Décidément, le volleyball n’a pas fini de faire voyager l’ancien attaquant-réceptionneur du Rouge et Or Vincent Pichette. Après un séjour en France en tant qu’entraîneur adjoint à l’équipe nationale, voilà qu’il occupe le même rôle, cette fois au sein des Panasonic Panthers de la V-League au Japon!

L’entraîneur-chef des Bleus, Laurent Tillie, a signé un contrat de quatre ans pour diriger la formation japonaise. Il a ensuite invité Pichette à le suivre dans l’aventure. « Ça fait environ un an que Laurent m’a appelé. L’entraîneur précédent, un Franco-Brésilien, avait déjà annoncé son départ à la fin de la campagne. Il retournait en France auprès de ses enfants. J’ai accepté le poste en novembre 2019 », explique celui qui a évolué de 1992 à 1996 avec le Rouge et Or.

Vincent Pichette (à gauche) est l'adjoint de l'entraîneur-chef Laurent Tillie.

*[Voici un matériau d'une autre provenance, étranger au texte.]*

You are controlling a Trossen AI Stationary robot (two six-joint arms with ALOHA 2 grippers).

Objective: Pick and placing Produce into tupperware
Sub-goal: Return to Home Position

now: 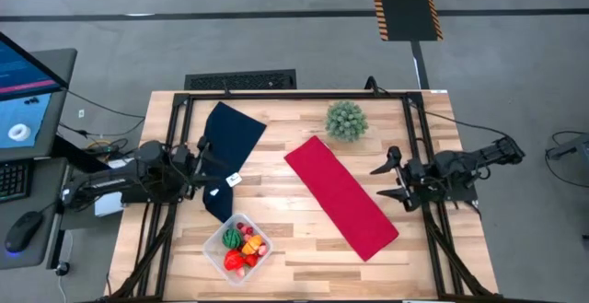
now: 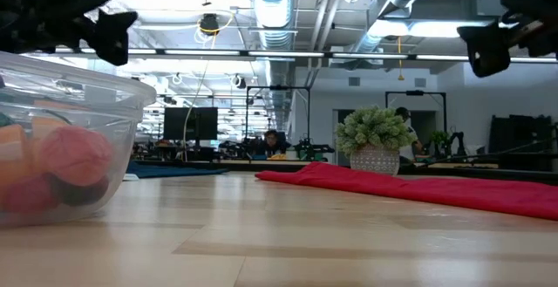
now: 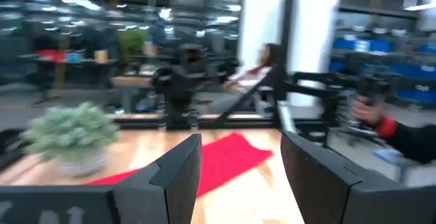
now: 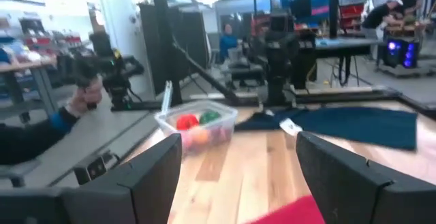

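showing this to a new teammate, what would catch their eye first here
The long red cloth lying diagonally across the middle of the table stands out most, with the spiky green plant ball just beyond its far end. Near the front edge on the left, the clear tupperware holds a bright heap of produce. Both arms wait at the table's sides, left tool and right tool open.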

Crédit photos: ©︎PanasonicPANTHERS

Vincent Pichette a toutefois dû patienter beaucoup plus longtemps que prévu avant de pouvoir se rendre à Osaka afin d’amorcer son nouveau défi. La saison 2019-2020 de la V-League a pris fin le 29 février dernier. On connaît la suite. « C’est une île, et tout a été fermé. Au départ, même les ressortissants japonais ne pouvaient pas rentrer au pays! », lance Pichette. Le Japon connaît la recette pour passer au travers d’une crise semblable, après l’avoir vécu au début des années 2000 avec le SRAS.

« Ses habitants sont très, très respectueux du port du masque, et l’étaient avant même la pandémie. Puis, c’est culturel, ils ne se serrent pas la main et ne se font pas la bise. Résultat : dans le Grand Tokyo, dont la population est aussi nombreuse que le Canada au complet, il y a actuellement environ 200 cas de COVID-19 par jour. Ici, il n’y a pas de deuxième vague! »

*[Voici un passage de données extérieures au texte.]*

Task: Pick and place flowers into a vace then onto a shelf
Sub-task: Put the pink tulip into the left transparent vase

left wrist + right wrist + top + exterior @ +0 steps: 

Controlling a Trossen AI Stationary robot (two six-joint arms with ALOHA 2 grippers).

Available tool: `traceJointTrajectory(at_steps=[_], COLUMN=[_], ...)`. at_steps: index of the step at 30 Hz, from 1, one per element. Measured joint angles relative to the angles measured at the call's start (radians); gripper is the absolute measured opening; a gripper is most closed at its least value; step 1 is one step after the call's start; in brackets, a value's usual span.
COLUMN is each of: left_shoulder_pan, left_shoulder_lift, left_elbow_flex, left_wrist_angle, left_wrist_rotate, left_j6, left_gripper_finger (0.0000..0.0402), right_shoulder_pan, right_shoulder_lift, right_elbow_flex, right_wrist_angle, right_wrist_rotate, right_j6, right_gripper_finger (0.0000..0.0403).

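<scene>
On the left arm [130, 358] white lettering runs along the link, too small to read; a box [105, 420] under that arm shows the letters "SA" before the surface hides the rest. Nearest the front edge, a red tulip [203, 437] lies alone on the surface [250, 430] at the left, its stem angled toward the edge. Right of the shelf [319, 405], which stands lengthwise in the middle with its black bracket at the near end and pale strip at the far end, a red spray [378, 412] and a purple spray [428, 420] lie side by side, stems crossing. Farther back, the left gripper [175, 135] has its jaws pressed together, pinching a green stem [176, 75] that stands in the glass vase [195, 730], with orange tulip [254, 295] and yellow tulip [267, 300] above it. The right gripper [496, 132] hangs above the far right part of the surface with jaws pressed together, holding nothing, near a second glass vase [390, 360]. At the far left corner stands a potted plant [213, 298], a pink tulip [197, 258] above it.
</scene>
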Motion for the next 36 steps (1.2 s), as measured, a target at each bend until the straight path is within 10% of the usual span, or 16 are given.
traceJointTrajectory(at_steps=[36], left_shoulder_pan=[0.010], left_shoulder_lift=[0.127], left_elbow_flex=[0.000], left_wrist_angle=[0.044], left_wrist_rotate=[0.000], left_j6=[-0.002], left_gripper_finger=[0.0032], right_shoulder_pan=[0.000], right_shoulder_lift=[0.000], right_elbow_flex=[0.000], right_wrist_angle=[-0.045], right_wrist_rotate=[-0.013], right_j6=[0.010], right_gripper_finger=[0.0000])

Laurent Tillie et Vincent Pichette ont dû diriger les Panthers à distance pendant cinq mois. Chaque jour, ils avaient accès à du vidéo des entraînements et des exercices de musculation avec différents angles de caméra, en plus de statistiques. Ils sont demeurés à l’affût des annonces de déconfinement des autorités japonaises et quand leur tour est venu, les choses ont déboulé très rapidement. « Ça a pris trois jours! Quand j’ai pu faire les démarches pour obtenir mon visa, j’étais à Ottawa, à 10 minutes de l’ambassade japonaise. Je suis allé porter mon passeport, j’ai passé un test COVID qui devait être fait dans les 72 heures précédant mon arrivée. Quand j’ai reçu mon résultat négatif, j’étais à Dorval et j’embarquais dans l’avion une heure plus tard! »

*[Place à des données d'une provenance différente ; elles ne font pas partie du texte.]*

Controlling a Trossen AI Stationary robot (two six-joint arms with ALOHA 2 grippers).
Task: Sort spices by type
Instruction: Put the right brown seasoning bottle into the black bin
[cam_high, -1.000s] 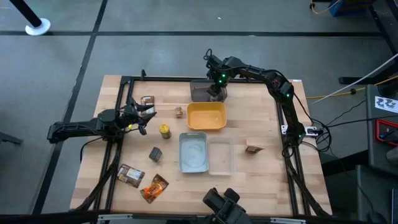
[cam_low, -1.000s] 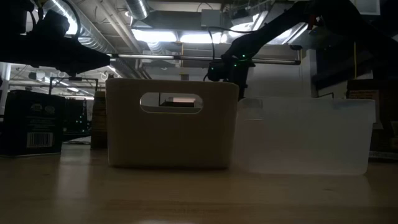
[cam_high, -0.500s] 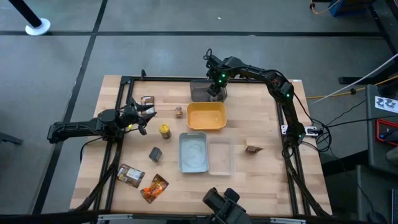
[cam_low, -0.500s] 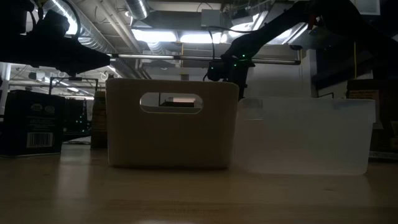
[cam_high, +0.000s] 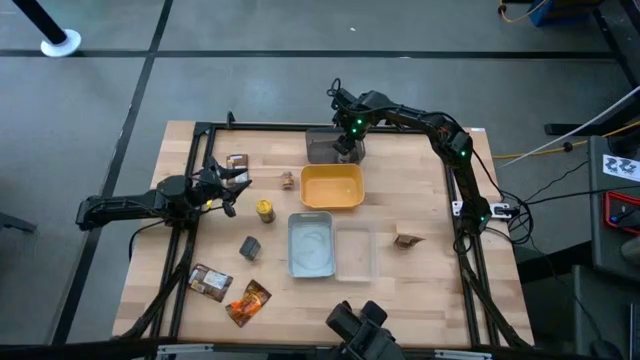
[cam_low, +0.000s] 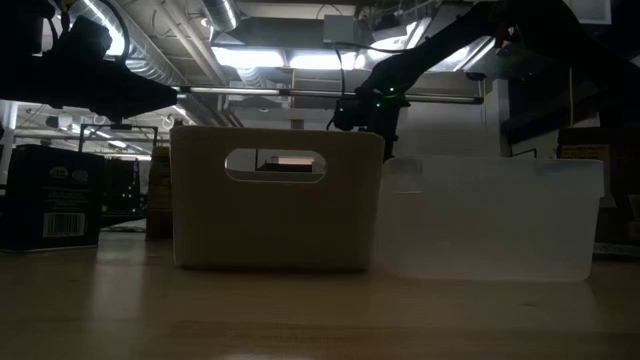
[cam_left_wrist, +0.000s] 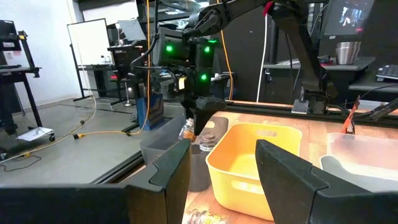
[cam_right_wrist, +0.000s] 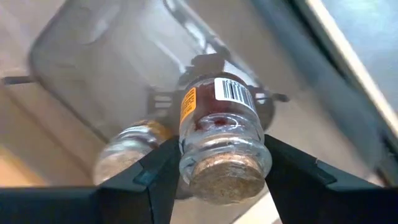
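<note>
Above the grey tray (cam_high: 323, 150) at upper centre, your right gripper (cam_right_wrist: 214, 163) has its fingers clamped on a small cork-topped jar (cam_right_wrist: 219, 134) (its twin already lies inside), while your left gripper (cam_high: 236, 183) waits with fingers parted mid-left over the worktop (cam_high: 420, 200).

The light wooden bench (cam_high: 400, 290) stands on a grey concrete floor (cam_high: 250, 80) crossed by dark lines. A white round stand base (cam_high: 60, 42) sits on the floor at one far corner. Overhead, long bright ceiling lights (cam_low: 290, 58) glow among silver ducts (cam_low: 150, 65). A white whiteboard on a stand (cam_left_wrist: 93, 42) sits across the room, with yellow cable (cam_left_wrist: 93, 127) trailing over the floor.
</note>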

Une fois à Osaka, il leur fallait toutefois être confinés en isolement pendant 14 jours. « C’est probablement ce que j’ai trouvé le plus dur! On nous prête un appartement et je vois quasiment le gym par la fenêtre. On a entraîné l’équipe à distance pendant cinq mois à des milliers de kilomètres, mais de le faire à nouveau alors qu’on est si proche… C’est comme si j’habitais sur la rue Myrand, mais que je ne pouvais pas aller au PEPS! »

Lorsque l’isolement de deux semaines fut complété, il n’y avait pas de temps à perdre; les Panasonic Panthers, l’une des deux meilleures équipes de la V-League ces cinq dernières années, jouaient leur premier match de la nouvelle saison une semaine plus tard.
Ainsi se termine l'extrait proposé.